John McEnroe recently talked about the moment Roger Federer is experiencing. McEnroe said: "Roger Federer is an absolute icon of tennis and sport in general, but he is now 40 years old. To be clear, being 40 in tennis is like being 65 in any other job.
I hope Roger knows what to do and is able to end his career in an ideal way." In a recent interview with GQ Magazine, Federer himself seemed aware that he no longer had many chances in the Grand Slams. "My perspective has changed compared to a few years ago, I am not deluded.
Everything I can do from now on will be just a bonus and an extra. There is no precise plan for my return to the circuit. First I will have to get back to walking properly, then I'll start running and only then will the focus shift to tennis.
The idea is to be back on the court next year, even if I don't know exactly when."
Roger Federer: "Anything I can do will only be a bonus"
Roger Federer's 2021 didn't go the way he himself and his fans would have liked.
Not only did the Swiss phenomenon fail to repeat the miracle of 2017, but it was immediately clear how far it was from 100% of the condition. The former world number 1 has played a pittance of 13 official matches this season, collecting the best results at Roland Garros and Wimbledon.

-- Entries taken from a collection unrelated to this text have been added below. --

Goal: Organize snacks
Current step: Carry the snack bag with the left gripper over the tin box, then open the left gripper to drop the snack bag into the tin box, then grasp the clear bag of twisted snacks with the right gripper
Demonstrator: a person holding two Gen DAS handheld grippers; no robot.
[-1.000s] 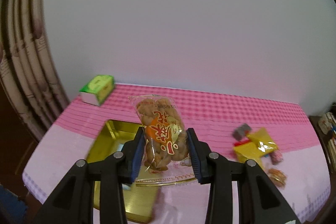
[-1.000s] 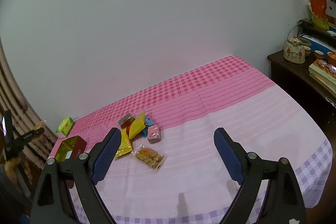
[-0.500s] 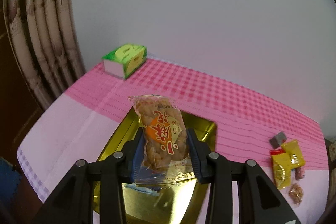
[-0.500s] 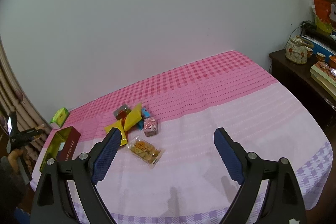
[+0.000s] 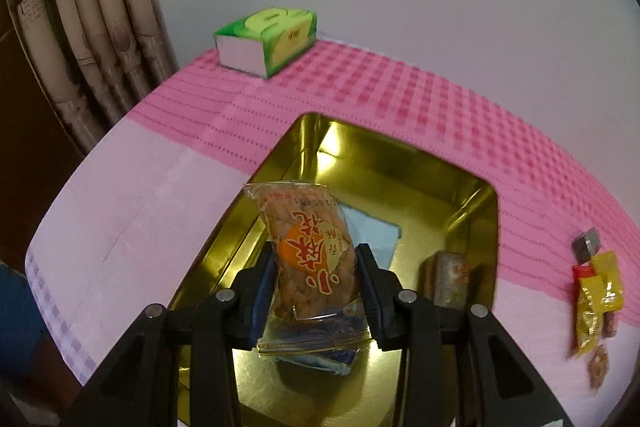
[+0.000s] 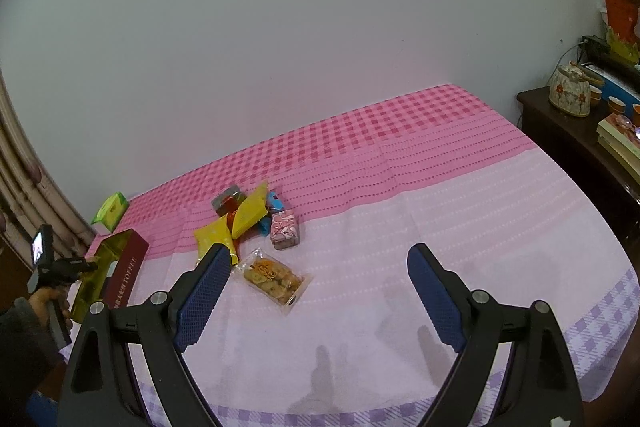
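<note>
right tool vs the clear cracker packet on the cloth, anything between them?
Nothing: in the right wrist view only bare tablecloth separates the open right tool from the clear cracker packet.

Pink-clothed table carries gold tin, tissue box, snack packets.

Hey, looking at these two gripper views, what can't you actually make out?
- Left wrist view: the gold tin's near floor, hidden behind the left gripper and its snack packet.
- Left wrist view: the brown wrapped item inside the tin, too blurred to identify.
- Right wrist view: the tin's contents, too small and edge-on.
- Right wrist view: the blue packet, mostly hidden under the yellow packets.
</note>
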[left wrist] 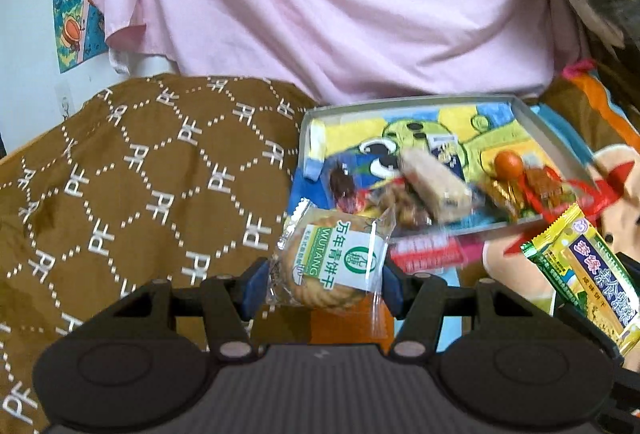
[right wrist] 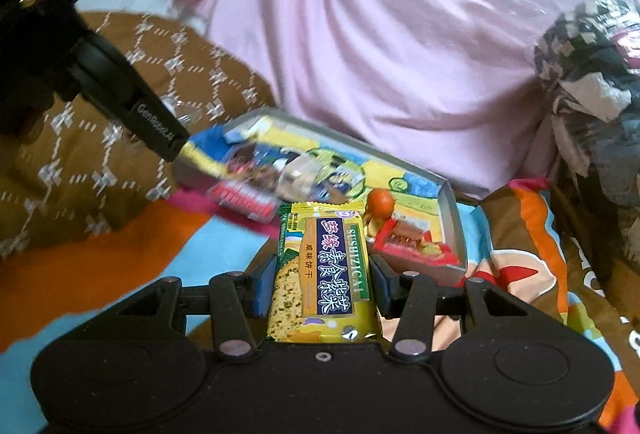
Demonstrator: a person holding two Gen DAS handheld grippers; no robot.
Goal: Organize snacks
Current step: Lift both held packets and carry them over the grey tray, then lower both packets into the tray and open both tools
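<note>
Now the left gripper point(left wrist: 324, 284) has its fingers squeezed on a round cookie pack point(left wrist: 334, 266). The right gripper point(right wrist: 322, 284) pinches a yellow cracker pack point(right wrist: 324, 274). Both packs hang just before the snack box point(left wrist: 560, 150).

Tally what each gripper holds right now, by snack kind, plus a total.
Round biscuit packs: 1, the round biscuit pack held in the left gripper
Yellow cracker packs: 1, the yellow cracker pack held in the right gripper
Total held: 2
The snacks in the tray are too blurred to count.
</note>
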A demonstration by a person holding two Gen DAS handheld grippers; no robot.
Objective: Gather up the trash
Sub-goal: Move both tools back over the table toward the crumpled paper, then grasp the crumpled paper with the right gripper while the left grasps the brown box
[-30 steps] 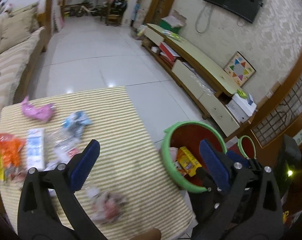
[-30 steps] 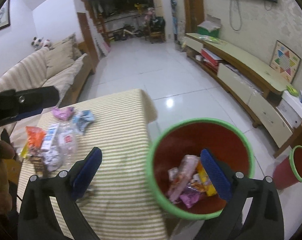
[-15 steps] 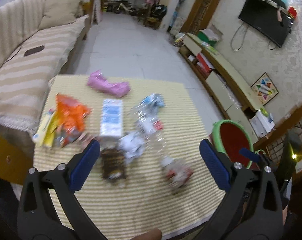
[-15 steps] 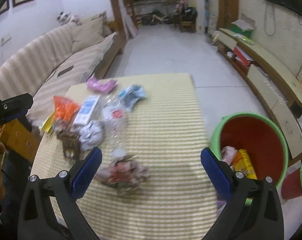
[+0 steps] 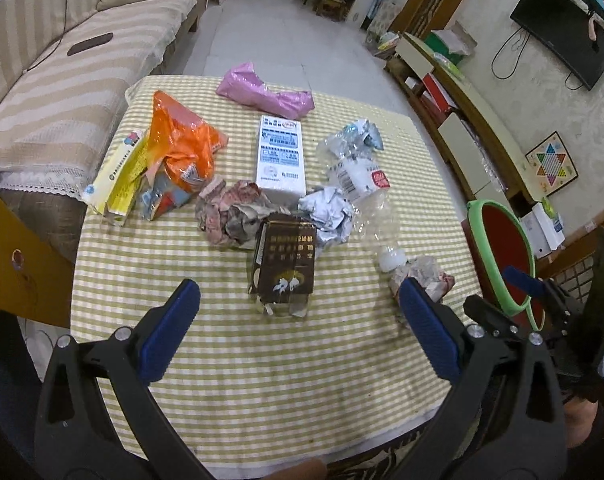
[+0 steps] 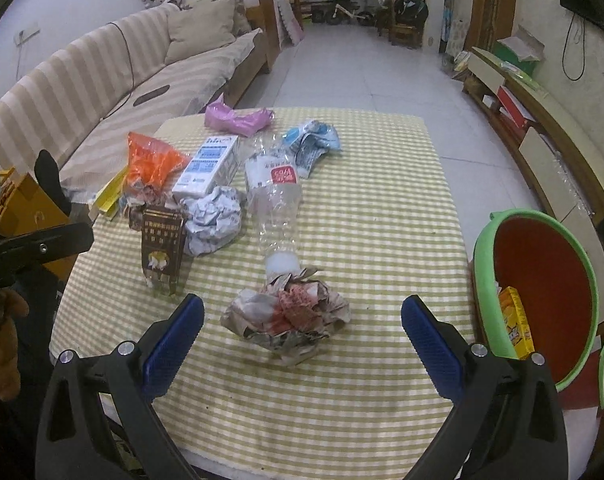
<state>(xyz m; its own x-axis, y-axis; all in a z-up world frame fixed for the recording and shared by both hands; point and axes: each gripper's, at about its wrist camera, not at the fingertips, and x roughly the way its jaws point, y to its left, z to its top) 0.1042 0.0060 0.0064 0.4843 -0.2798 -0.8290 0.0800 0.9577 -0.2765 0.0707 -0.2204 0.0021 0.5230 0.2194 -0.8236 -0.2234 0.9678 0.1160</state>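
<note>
We are holding the left hand-held gripper (image 5: 300, 334) and right hand-held gripper (image 6: 302, 334) wide open and empty, hovering over the worktop (image 6: 381, 208), crumpled paper (image 6: 288, 320) lying near, red bin (image 6: 541, 280) standing right.

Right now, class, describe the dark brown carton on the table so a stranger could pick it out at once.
Start at the table with the green checked cloth, then find the heap of litter on it. At the heap's near edge lies the dark brown carton, beside a crumpled silver foil ball. It alone is dark brown with gold lettering, its torn open end facing the grippers.
</note>
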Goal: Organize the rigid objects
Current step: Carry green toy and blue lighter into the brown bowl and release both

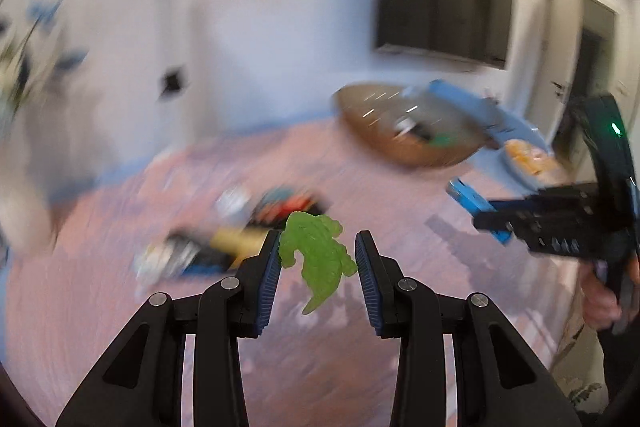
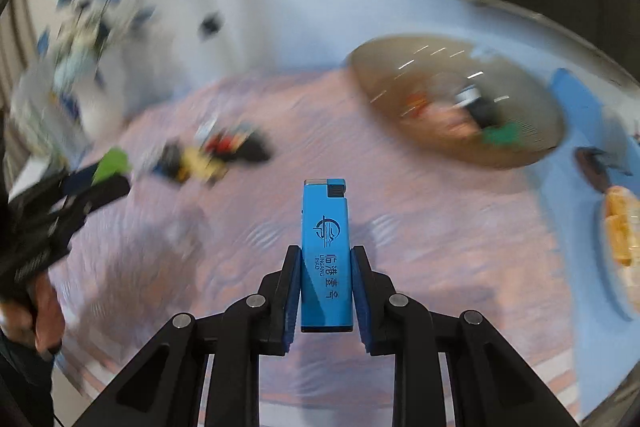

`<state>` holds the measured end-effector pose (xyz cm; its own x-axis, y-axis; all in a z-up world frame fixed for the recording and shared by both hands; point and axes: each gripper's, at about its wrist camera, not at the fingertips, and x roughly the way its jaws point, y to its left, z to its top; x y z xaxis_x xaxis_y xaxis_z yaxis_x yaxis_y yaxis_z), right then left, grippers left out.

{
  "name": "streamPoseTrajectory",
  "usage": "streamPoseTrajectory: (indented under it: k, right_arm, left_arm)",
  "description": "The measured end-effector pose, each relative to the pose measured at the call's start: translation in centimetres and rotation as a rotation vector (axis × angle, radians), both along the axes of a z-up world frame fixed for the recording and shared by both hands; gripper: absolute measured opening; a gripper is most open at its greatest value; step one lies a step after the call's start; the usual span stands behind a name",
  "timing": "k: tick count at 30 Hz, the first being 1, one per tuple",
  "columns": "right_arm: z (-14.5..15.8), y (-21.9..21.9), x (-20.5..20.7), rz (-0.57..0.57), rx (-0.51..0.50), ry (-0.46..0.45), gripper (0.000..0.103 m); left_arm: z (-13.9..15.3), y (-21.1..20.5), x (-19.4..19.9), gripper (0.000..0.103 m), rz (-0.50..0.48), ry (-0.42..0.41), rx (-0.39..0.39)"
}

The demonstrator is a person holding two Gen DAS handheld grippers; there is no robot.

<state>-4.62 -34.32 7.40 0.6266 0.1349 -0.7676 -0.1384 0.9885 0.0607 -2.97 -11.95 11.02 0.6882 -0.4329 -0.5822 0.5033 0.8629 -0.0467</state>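
Note:
My left gripper (image 1: 318,241) is shut on a translucent green toy figure (image 1: 320,259), held off the table between both blue pads. The right gripper (image 2: 325,251) is shut on a blue lighter (image 2: 326,251) that stands upright between its pads, cap end away from me. Both hang above a pink patterned tablecloth (image 2: 440,227). In the left wrist view the right gripper (image 1: 476,205) comes in from the right with the lighter (image 1: 466,197). The right wrist view shows the left gripper (image 2: 100,179) at the left edge with the green toy (image 2: 114,161). Both views are blurred by motion.
A wide brown bowl (image 2: 380,67) (image 1: 352,103) holding small items sits at the back right. A heap of small mixed objects (image 2: 216,151) (image 1: 240,231) lies on the cloth's left middle. A plate of orange food (image 2: 620,227) is at the right edge. A hand (image 2: 44,311) grips the left tool.

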Motion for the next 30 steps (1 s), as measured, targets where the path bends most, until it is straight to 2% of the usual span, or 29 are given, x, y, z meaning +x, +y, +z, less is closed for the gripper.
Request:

Favored by a not impossible draw, the 40-year-old from Basel reached the quarterfinals on Church Road, where he surrendered clearly to the Polish Hubert Hurkacz on Center Court. That still remains the Swiss Maestro's last appearance on a tennis court, given his decision to forgo the Tokyo Olympics and have his right knee operated for the third time.
His return will not take place before 2022, as long as the physicist grants him yet another return. During a long interview with the microphones of GQ Magazine, the Maestro explained that he did not want to put any pressure on himself at this stage of his life.
Federer said: "At this moment in my life, I realize I can't ask for anything better. I have a beautiful wife and four children, there is no reason not to be happy like this. My daughters are already 12 years old, I was 28 when we brought them into the world.
And then there are my boys, who have turned seven. I have a wonderful life and I can't really complain." The eight-time Wimbledon champion seems to have resigned himself to the idea of no longer being able to win the Grand Slams: "As for my career on the tour, what I will be able to do is just a bonus and an extra.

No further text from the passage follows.